Não tenho opinião sobre a legalização das drogas. Isso não quer dizer que não tenha pensado no assunto, mas que realmente não tenha conseguido chegar a nenhuma conclusão. De um lado, o argumento de que todo ser humano tem o direito de cheirar, injetar etc. o que quiser me parece inteiramente razoável. Posso achar isso errado, mas é irrelevante: há muita coisa que eu acho imoral, errada e até mesmo abominável cuja criminalização jamais defenderia. De outro lado, a idéia de subitamente transformar gente como o Fernandinho Beira-Mar em respeitáveis empresários é claramente perversa. Muitas drogas têm um efeito negativo quase imediato sobre o usuário; desejar fornecê-las já demonstra falta de escrúpulo.
Mas não posso deixar de observar uma tremenda incoerência na postura do governo em relação às drogas. Atualmente, os usuários são muito menos penalizados do que os fornecedores. Ora, só há oferta porque há procura. Dificultar as coisas do lado da oferta só faz subir o preço, ainda mais se do lado da procura as penalidades diminuem. É só uma questão de juntar A com B, e nem um membro do PT consegue ser tão burro a ponto de não perceber. Se o governo realmente desejasse coibir o uso de drogas, reprimiria duramente o usuário.

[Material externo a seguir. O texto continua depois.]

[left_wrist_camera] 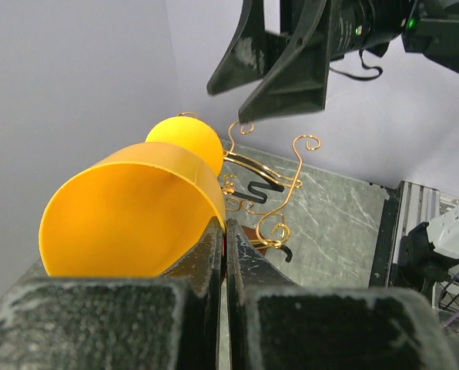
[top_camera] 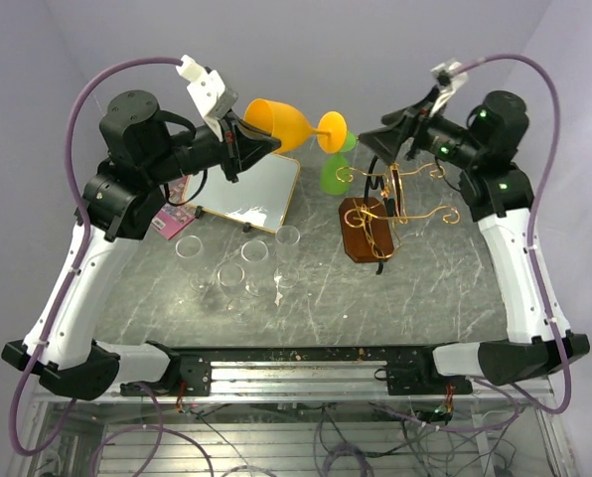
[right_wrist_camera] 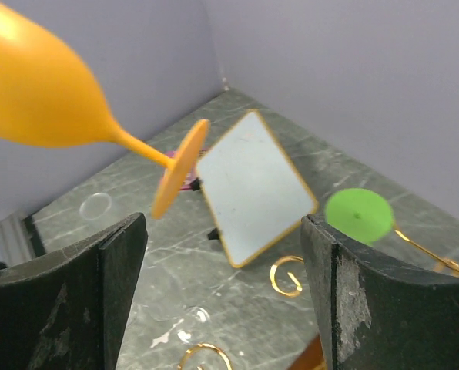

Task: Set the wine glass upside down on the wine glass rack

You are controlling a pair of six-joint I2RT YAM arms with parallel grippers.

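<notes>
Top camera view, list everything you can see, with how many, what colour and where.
orange wine glass: one, orange, in the air on its side, left of the rack
green wine glass: one, green, hanging foot-up on the rack's far-left side
wine glass rack: one, gold wire on a brown wooden base, right of centre
framed board: one, white, propped up left of the rack
small glasses: several, clear, in front of the board
flat card: one, pink, partly under the left arm
table: one, dark grey marbled
left pincer: black, shut on the orange wine glass's rim
right pincer: black, open, above the rack
</notes>
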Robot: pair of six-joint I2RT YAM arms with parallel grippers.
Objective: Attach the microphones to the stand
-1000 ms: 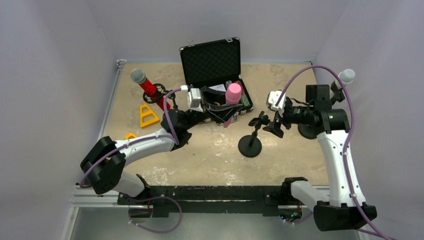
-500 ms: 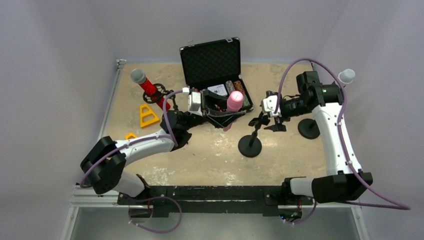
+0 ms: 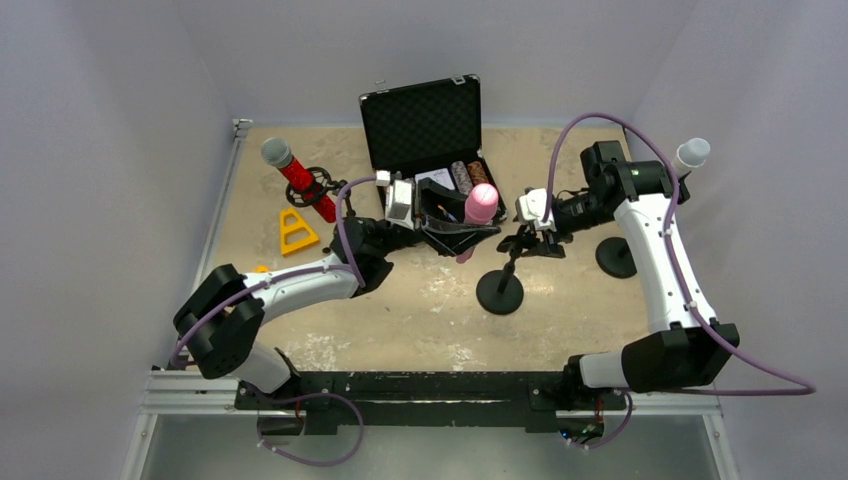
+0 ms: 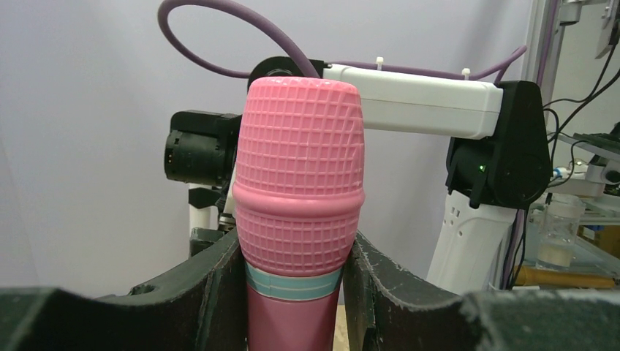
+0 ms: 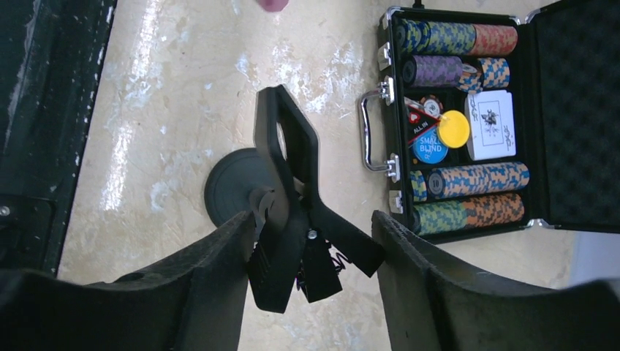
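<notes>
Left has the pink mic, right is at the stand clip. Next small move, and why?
Probably shut the right claw on the clip handles to spread it. Its fingers straddle the clip atop the stand but are open, while the left claw grips the pink microphone close by, with no opened clip to enter.

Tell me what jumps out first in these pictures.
The pink microphone, head up, clamped in the left gripper at mid-table before the open black case. Beside it the right gripper straddles the clip of the empty black stand. The red microphone stands far left, the white microphone far right.
</notes>
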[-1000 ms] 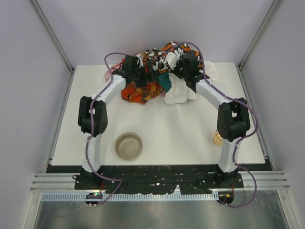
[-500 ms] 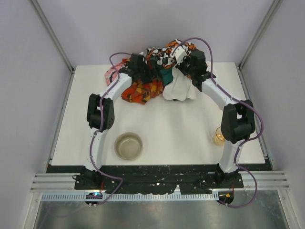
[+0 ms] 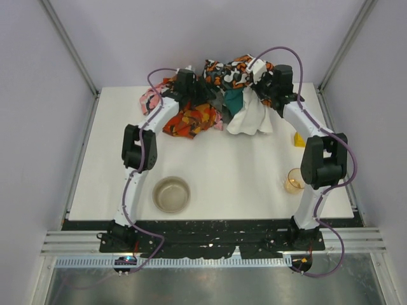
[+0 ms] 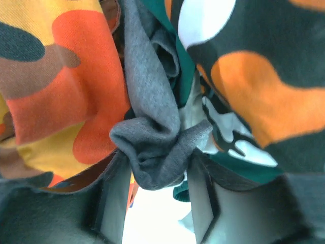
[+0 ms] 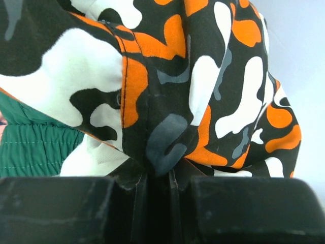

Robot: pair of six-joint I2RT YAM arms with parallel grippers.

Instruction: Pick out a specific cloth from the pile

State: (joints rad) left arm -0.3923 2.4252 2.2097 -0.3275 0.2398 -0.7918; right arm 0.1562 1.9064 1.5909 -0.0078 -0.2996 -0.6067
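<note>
- Two arms are bolted at the near edge of the table (image 3: 222,159), one left and one right, and both reach to its far side.
- One round bowl (image 3: 172,194) sits near the left arm's base. I cannot tell whether anything is in it.
- One small cup (image 3: 294,181) stands just beside the right arm. It looks amber, but whether that is its contents or the tint of its wall is unclear.
- One small yellow piece (image 3: 298,140) lies farther back by the right arm, too small to make out.
- One pile (image 3: 216,101) lies at the far edge: an orange-red patterned cloth (image 3: 191,121) on its near left, a pink one (image 3: 151,98) at far left, a white one (image 3: 251,117) hanging on the right, and a teal one (image 3: 233,96) between them.
- The left gripper (image 4: 155,175) is deep in the pile, its two fingers (image 4: 114,198) pinching a bunched fold of the cloth (image 4: 150,147), which is plain dark grey. That fold lies wedged between the orange-red fabric and the teal and blotched ones. Most of it is buried.
- The right gripper (image 5: 157,175) has its jaws pressed together on an edge of the black-white-orange blotched cloth (image 5: 203,76), held up at the pile's top right.
- Both wrist views are filled with fabric, so the table is barely seen in them.
</note>
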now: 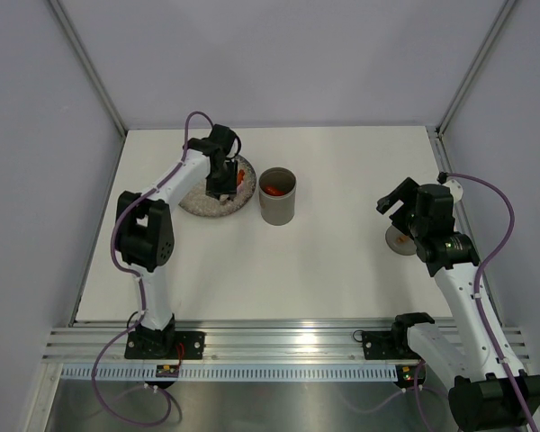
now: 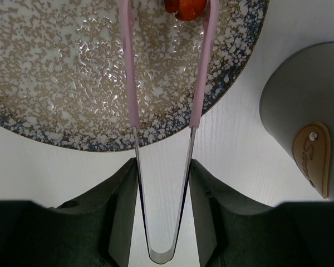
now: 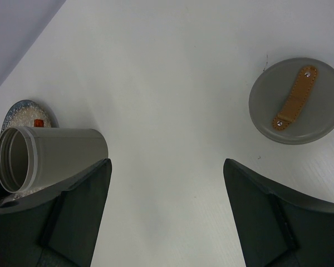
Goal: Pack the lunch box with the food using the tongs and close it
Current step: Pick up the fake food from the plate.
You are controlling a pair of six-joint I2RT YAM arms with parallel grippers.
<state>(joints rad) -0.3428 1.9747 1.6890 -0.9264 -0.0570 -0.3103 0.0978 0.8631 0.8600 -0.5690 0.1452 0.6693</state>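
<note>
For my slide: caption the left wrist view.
Left gripper holds tongs over the plate, arms flanking an orange food piece, lunch box at right.

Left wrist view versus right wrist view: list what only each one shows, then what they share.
Only left wrist: the pink tongs clamped between the left jaws, tips flanking an orange-red food piece on the speckled plate.
Only right wrist: the flat grey lid with its tan strap, lying on the white table apart from the lunch box; the box's open mouth; the right jaws wide open and empty.
Both: the plate with red food on it, the lunch box, the table.
</note>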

Uma pena só pode desestimular a prática de um ato se ela for desproporcional, e por isso o governo teria de punir, sei lá, com meses de cadeia quem fosse encontrado com substâncias mesmo em pequenas quantidades e para uso pessoal. Se a sociedade, por sua vez, realmente quisesse coibir o uso de drogas, faria delas um tabu e puniria os usuários à sua maneira, isto é, sem mandá-los para a cadeia, mas fazendo cara feia, fechando portas.
Porém, a sociedade não quer coibir o uso de drogas; a sociedade quer as drogas, mas não quer as conseqüências automáticas da concorrência entre pessoas tão inescrupulosas que não se incomodam de vender algo que pode rapidamente destruir vidas. Ainda que eu até defenda o direito individual à auto-destruição, não posso deixar de notar este absoluta contra-senso. E não adianta dizer que a solução é socializar as drogas, porque isso equivale a fingir que não se estaria criando o problema da corrupção no setor de drogas estatais, nem o problema de, bem, eu não querer pagar pela maconha do vizinho (como, aliás, não quero pagar por sua promiscuidade), assim como não espero que ele financie as minhas preferências. Isto para nem tocar na questão de ser um tanto difícil relacionar a cocaína estatizada com a idéia de bem comum.
O problema me parece insolúvel, para dizer a verdade.